§ **Required work**
Line by line, repeat the material below without any deviation.

§ **Records**
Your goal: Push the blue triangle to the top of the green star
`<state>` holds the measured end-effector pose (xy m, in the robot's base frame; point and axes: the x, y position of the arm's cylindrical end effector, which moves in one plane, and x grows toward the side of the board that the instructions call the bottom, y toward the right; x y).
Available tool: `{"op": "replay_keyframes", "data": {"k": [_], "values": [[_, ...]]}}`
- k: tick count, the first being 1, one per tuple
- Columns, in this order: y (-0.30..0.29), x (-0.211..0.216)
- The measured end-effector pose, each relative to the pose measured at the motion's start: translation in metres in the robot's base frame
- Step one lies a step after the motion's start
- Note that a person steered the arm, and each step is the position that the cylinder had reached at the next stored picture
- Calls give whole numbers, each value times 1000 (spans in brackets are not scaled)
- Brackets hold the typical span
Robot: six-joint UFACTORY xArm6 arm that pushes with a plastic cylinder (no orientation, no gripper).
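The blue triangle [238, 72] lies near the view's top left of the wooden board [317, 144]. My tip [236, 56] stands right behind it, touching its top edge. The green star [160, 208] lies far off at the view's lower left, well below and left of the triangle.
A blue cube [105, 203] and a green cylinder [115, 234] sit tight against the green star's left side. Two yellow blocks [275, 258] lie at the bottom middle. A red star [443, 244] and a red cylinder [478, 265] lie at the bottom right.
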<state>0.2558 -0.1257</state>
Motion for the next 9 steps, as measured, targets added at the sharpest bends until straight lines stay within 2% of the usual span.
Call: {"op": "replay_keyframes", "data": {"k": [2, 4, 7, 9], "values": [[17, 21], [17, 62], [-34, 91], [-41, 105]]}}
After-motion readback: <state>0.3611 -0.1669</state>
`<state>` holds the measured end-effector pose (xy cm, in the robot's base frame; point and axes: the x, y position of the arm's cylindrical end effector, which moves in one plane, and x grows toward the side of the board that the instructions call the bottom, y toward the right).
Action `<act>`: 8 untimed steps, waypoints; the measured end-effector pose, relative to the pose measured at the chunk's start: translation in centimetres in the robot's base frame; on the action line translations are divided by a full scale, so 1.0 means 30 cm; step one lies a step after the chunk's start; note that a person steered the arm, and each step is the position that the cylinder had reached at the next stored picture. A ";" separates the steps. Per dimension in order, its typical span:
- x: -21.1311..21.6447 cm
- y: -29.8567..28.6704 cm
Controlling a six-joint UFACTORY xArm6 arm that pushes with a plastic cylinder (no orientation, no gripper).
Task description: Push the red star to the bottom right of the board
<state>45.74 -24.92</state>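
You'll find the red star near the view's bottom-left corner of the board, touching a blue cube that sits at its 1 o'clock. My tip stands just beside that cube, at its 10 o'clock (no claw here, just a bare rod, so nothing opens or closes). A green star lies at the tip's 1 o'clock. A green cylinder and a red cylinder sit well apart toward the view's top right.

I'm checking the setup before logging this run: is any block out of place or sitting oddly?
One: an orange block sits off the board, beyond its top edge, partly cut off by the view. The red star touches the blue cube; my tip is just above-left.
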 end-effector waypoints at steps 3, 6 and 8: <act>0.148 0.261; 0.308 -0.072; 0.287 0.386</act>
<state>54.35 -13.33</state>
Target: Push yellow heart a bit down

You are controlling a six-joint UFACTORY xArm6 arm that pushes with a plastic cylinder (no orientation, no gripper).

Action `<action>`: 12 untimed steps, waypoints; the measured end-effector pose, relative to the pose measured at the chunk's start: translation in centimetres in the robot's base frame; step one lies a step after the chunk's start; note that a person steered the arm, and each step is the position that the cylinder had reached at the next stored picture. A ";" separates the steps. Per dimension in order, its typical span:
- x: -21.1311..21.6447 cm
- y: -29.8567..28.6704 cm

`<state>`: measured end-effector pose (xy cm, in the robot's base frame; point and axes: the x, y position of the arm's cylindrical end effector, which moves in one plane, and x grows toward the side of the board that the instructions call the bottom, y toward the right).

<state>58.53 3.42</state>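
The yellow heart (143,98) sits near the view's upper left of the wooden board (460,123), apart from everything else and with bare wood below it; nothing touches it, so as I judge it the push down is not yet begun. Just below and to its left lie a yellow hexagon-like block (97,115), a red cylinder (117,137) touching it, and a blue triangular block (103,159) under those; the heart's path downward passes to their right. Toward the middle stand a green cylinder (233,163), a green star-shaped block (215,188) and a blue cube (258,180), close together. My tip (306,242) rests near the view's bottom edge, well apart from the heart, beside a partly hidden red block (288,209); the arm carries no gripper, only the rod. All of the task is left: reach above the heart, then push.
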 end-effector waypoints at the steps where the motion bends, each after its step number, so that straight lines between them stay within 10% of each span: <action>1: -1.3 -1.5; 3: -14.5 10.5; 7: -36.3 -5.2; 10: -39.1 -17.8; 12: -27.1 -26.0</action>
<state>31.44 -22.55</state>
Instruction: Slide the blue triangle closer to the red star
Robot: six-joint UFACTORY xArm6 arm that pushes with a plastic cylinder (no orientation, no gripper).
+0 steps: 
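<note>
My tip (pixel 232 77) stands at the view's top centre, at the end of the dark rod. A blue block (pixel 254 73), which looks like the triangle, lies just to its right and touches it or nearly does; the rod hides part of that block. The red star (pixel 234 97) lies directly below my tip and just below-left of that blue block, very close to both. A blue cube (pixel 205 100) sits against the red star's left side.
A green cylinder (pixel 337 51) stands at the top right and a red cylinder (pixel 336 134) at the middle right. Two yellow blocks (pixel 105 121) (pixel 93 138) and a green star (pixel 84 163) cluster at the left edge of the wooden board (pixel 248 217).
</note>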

§ **Exercise result**
Your goal: Push the blue triangle to the top of the green star
`<state>` holds the measured end-effector pose (xy m, in the robot's base frame; point and axes: the x, y position of the arm's cylindrical end effector, which moves in one plane, and x grows toward the side of the board that the instructions call the bottom, y toward the right; x y).
Available tool: `{"op": "replay_keyframes", "data": {"k": [_], "values": [[_, ...]]}}`
- k: tick count, the first being 1, one per tuple
- Columns, in this order: y (-0.30..0.29), x (-0.211..0.216)
- The measured end-effector pose, each relative to the pose measured at the motion's start: translation in metres in the robot's base frame
- Step one lies a step after the motion's start
- Note that a person steered the arm, and each step is the position that the cylinder had reached at the next stored picture
- Calls give whole numbers, each value times 1000 (spans in brackets are not scaled)
- Brackets hold the typical span
Robot: six-joint UFACTORY xArm6 arm that pushes with a plastic cylinder (no orientation, no gripper).
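The blue triangle [238, 72] lies near the view's top left of the wooden board [317, 144]. My tip [236, 56] stands right behind it, touching its top edge. The green star [160, 208] lies far off at the view's lower left, well below and left of the triangle.
A blue cube [105, 203] and a green cylinder [115, 234] sit tight against the green star's left side. Two yellow blocks [275, 258] lie at the bottom middle. A red star [443, 244] and a red cylinder [478, 265] lie at the bottom right.
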<state>0.2558 -0.1257</state>
Motion for the next 9 steps, as measured, targets added at the sharpest bends until straight lines stay within 2% of the usual span.
Call: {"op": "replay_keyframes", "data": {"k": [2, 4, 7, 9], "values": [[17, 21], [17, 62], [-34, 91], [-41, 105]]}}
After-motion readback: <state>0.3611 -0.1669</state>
`<state>` holds the measured end-effector pose (xy cm, in the robot's base frame; point and axes: the x, y position of the arm's cylindrical end effector, which moves in one plane, and x grows toward the side of the board that the instructions call the bottom, y toward the right).
Action `<act>`: 8 untimed steps, waypoints; the measured end-effector pose, relative to the pose measured at the chunk's start: translation in centimetres in the robot's base frame; on the action line translations are divided by a full scale, so 1.0 means 30 cm; step one lies a step after the chunk's start; note that a person steered the arm, and each step is the position that the cylinder had reached at the next stored picture. A ";" separates the steps. Per dimension in order, its typical span:
- x: -21.1311..21.6447 cm
- y: -29.8567..28.6704 cm
Controlling a six-joint UFACTORY xArm6 arm that pushes with a plastic cylinder (no orientation, no gripper).
Task description: Push the red star to the bottom right of the board
<state>45.74 -24.92</state>
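You'll find the red star near the view's bottom-left corner of the board, touching a blue cube that sits at its 1 o'clock. My tip stands just beside that cube, at its 10 o'clock (no claw here, just a bare rod, so nothing opens or closes). A green star lies at the tip's 1 o'clock. A green cylinder and a red cylinder sit well apart toward the view's top right.

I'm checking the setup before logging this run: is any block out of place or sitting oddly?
One: an orange block sits off the board, beyond its top edge, partly cut off by the view. The red star touches the blue cube; my tip is just above-left.
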 end-effector waypoints at steps 3, 6 and 8: <act>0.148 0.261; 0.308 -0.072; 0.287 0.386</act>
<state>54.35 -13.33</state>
Target: Push yellow heart a bit down

You are controlling a six-joint UFACTORY xArm6 arm that pushes with a plastic cylinder (no orientation, no gripper).

Action `<action>`: 12 untimed steps, waypoints; the measured end-effector pose, relative to the pose measured at the chunk's start: translation in centimetres in the robot's base frame; step one lies a step after the chunk's start; note that a person steered the arm, and each step is the position that the cylinder had reached at the next stored picture. A ";" separates the steps. Per dimension in order, its typical span:
- x: -21.1311..21.6447 cm
- y: -29.8567..28.6704 cm

`<state>`: measured end-effector pose (xy cm, in the robot's base frame; point and axes: the x, y position of the arm's cylindrical end effector, which moves in one plane, and x grows toward the side of the board that the instructions call the bottom, y toward the right).

<state>58.53 3.42</state>
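The yellow heart (143,98) sits near the view's upper left of the wooden board (460,123), apart from everything else and with bare wood below it; nothing touches it, so as I judge it the push down is not yet begun. Just below and to its left lie a yellow hexagon-like block (97,115), a red cylinder (117,137) touching it, and a blue triangular block (103,159) under those; the heart's path downward passes to their right. Toward the middle stand a green cylinder (233,163), a green star-shaped block (215,188) and a blue cube (258,180), close together. My tip (306,242) rests near the view's bottom edge, well apart from the heart, beside a partly hidden red block (288,209); the arm carries no gripper, only the rod. All of the task is left: reach above the heart, then push.
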 end-effector waypoints at the steps where the motion bends, each after its step number, so that straight lines between them stay within 10% of each span: <action>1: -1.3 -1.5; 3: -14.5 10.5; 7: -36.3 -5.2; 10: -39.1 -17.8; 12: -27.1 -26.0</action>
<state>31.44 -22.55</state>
Instruction: Slide the blue triangle closer to the red star
Robot: six-joint UFACTORY xArm6 arm that pushes with a plastic cylinder (no orientation, no gripper).
+0 steps: 
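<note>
My tip (pixel 232 77) stands at the view's top centre, at the end of the dark rod. A blue block (pixel 254 73), which looks like the triangle, lies just to its right and touches it or nearly does; the rod hides part of that block. The red star (pixel 234 97) lies directly below my tip and just below-left of that blue block, very close to both. A blue cube (pixel 205 100) sits against the red star's left side.
A green cylinder (pixel 337 51) stands at the top right and a red cylinder (pixel 336 134) at the middle right. Two yellow blocks (pixel 105 121) (pixel 93 138) and a green star (pixel 84 163) cluster at the left edge of the wooden board (pixel 248 217).
</note>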

The exercise requires nothing further.